3,932 Australian domains analysed. Most fail basic email authentication. [2026 Report]

MX Record Lookup

See which mail servers accept email for a domain.

Perform MX Lookup

What is a MX record?

An MX record (Mail Exchange) tells sending mail servers where to deliver email for a domain. Each MX record has two components: a priority (a non-negative integer — lower is preferred) and a hostname (the target mail server). When a sender has email to deliver to user@example.com, it queries example.com for MX records, sorts the results by priority, and attempts delivery to the lowest-priority server first.

Priority numbers are arbitrary — only their relative ordering matters. A domain with 10 mail1.example.com and 20 mail2.example.com will prefer mail1; if mail1 is unreachable, the sender tries mail2. Two MX records with the same priority are load-balanced (the sender picks one at random or round-robin). Most production setups use primary/secondary priorities (10 and 20) or equal-weight pools (all priority 10).

MX records govern incoming mail only. Outgoing mail uses the sender's own SMTP relay and doesn't consult MX records on the sender's domain — the recipient's MX is what matters. This is why a domain can publish MX records pointing to one mail provider (e.g. Google Workspace) while sending outbound email through an entirely separate ESP.

A special case: the "null MX" record (0 ., a single dot as the target) explicitly signals "this domain does not accept email" (RFC 7505). Publishing a null MX is the correct way to opt out of inbound mail — it tells senders to bounce immediately rather than retry indefinitely against a non-existent mail server.

How to read the results

The result shows each MX hostname paired with its priority. Read them as a prioritised list — the lowest priority number is the preferred server, and ties indicate load-balanced pools.

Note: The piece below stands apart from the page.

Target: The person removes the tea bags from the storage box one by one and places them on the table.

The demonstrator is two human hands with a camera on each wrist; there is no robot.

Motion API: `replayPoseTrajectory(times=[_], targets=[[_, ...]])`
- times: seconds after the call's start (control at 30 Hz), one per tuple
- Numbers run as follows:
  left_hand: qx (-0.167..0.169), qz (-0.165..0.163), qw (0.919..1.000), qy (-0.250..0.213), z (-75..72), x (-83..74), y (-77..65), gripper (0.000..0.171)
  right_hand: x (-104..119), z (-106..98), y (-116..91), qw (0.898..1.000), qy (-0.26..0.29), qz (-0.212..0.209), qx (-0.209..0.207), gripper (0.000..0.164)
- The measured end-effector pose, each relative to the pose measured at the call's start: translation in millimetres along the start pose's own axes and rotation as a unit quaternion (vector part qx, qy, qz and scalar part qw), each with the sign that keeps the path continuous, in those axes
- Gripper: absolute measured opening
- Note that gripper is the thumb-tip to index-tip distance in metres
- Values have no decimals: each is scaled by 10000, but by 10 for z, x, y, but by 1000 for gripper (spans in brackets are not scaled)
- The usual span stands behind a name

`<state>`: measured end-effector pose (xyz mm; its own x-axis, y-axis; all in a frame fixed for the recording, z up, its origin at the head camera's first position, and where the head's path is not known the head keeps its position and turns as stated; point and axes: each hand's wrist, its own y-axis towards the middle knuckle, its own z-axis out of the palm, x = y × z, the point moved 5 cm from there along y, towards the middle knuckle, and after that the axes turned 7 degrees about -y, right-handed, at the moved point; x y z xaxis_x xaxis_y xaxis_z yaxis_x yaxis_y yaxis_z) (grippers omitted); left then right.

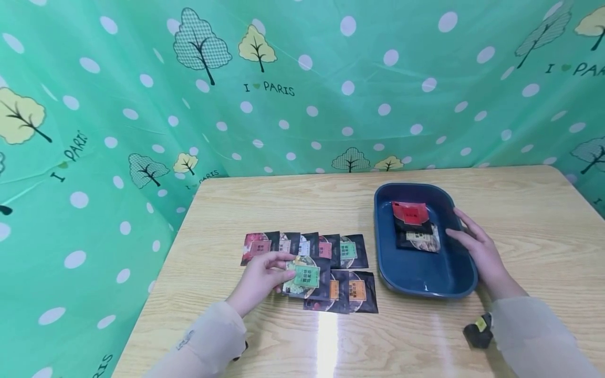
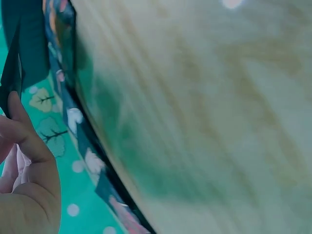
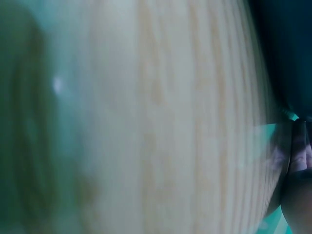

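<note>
In the head view my left hand (image 1: 266, 274) pinches a black sachet with a green label (image 1: 307, 276) between thumb and fingers. It is held over the sachets on the table and overlaps part of the lower ones. The left wrist view shows this sachet edge-on (image 2: 12, 73) at the fingertips. My right hand (image 1: 483, 255) grips the right rim of a dark blue plastic basin (image 1: 425, 275), its thumb reaching over the inside edge. Inside the basin lie a red-and-black sachet (image 1: 410, 214) and, partly under it, a sachet with a pale label (image 1: 427, 241).
An upper row of several overlapping sachets (image 1: 353, 252) lies left of the basin. Below it are orange-label sachets (image 1: 363, 294). A black device (image 1: 479, 332) is at the right wrist. Green patterned cloth (image 1: 302, 105) hangs behind the wooden table (image 1: 283, 205).
</note>
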<state>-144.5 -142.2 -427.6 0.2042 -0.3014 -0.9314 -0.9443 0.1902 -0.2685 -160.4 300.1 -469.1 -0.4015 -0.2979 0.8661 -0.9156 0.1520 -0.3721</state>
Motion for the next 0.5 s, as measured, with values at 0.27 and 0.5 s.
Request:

Common patterns you'll see:
Google Workspace: a single MX at 1 aspmx.l.google.com, plus four higher-priority backup MXes in the 5–10 range
Microsoft 365: a single MX like 0 example-com.mail.protection.outlook.com
Hosted provider: a primary/secondary pair at priorities 10 and 20
Self-hosted: one or more custom hostnames pointing at your own mail servers

Each MX target must resolve to an A or AAAA record — MX pointing at a CNAME is technically forbidden by RFC 2181, though some resolvers tolerate it. Most deliverability issues rooted in MX misconfiguration trace back to either a missing A record on the MX target, or a typo in the MX hostname itself.

Common issues

  • No MX records at all. If the domain is supposed to accept mail, senders have nothing to deliver to. Senders will either bounce immediately (some implementations) or fall back to the A record of the domain itself (legacy RFC 5321 §5.1 behaviour), but you should not rely on the fallback — publish real MX records.
  • MX pointing to a CNAME. Technically forbidden by RFC 2181. Some mail servers tolerate it, but strict ones (Microsoft, Google) reject. Always point MX records at hostnames with direct A/AAAA records.
  • Mail still bouncing after MX setup. The DNS is correct but delivery is failing at a higher layer — the receiving server might reject based on sender reputation, SPF alignment, DMARC policy, or greylisting. Use our Email Header Analyzer on a bounce message to see the rejection reason.
  • MX hostname and SMTP banner hostname mismatch. If your MX says mail.example.com but your mail server identifies itself as smtp.example.net in SMTP banners, some receivers will flag this as suspicious. Consistent forward/reverse DNS naming improves deliverability.
  • Null MX but users still sending mail. A null MX tells the world "don't send here" — but if you haven't disabled your outbound mail or redirected user addresses, you've created a support nightmare. Coordinate the MX change with the migration of mail functionality.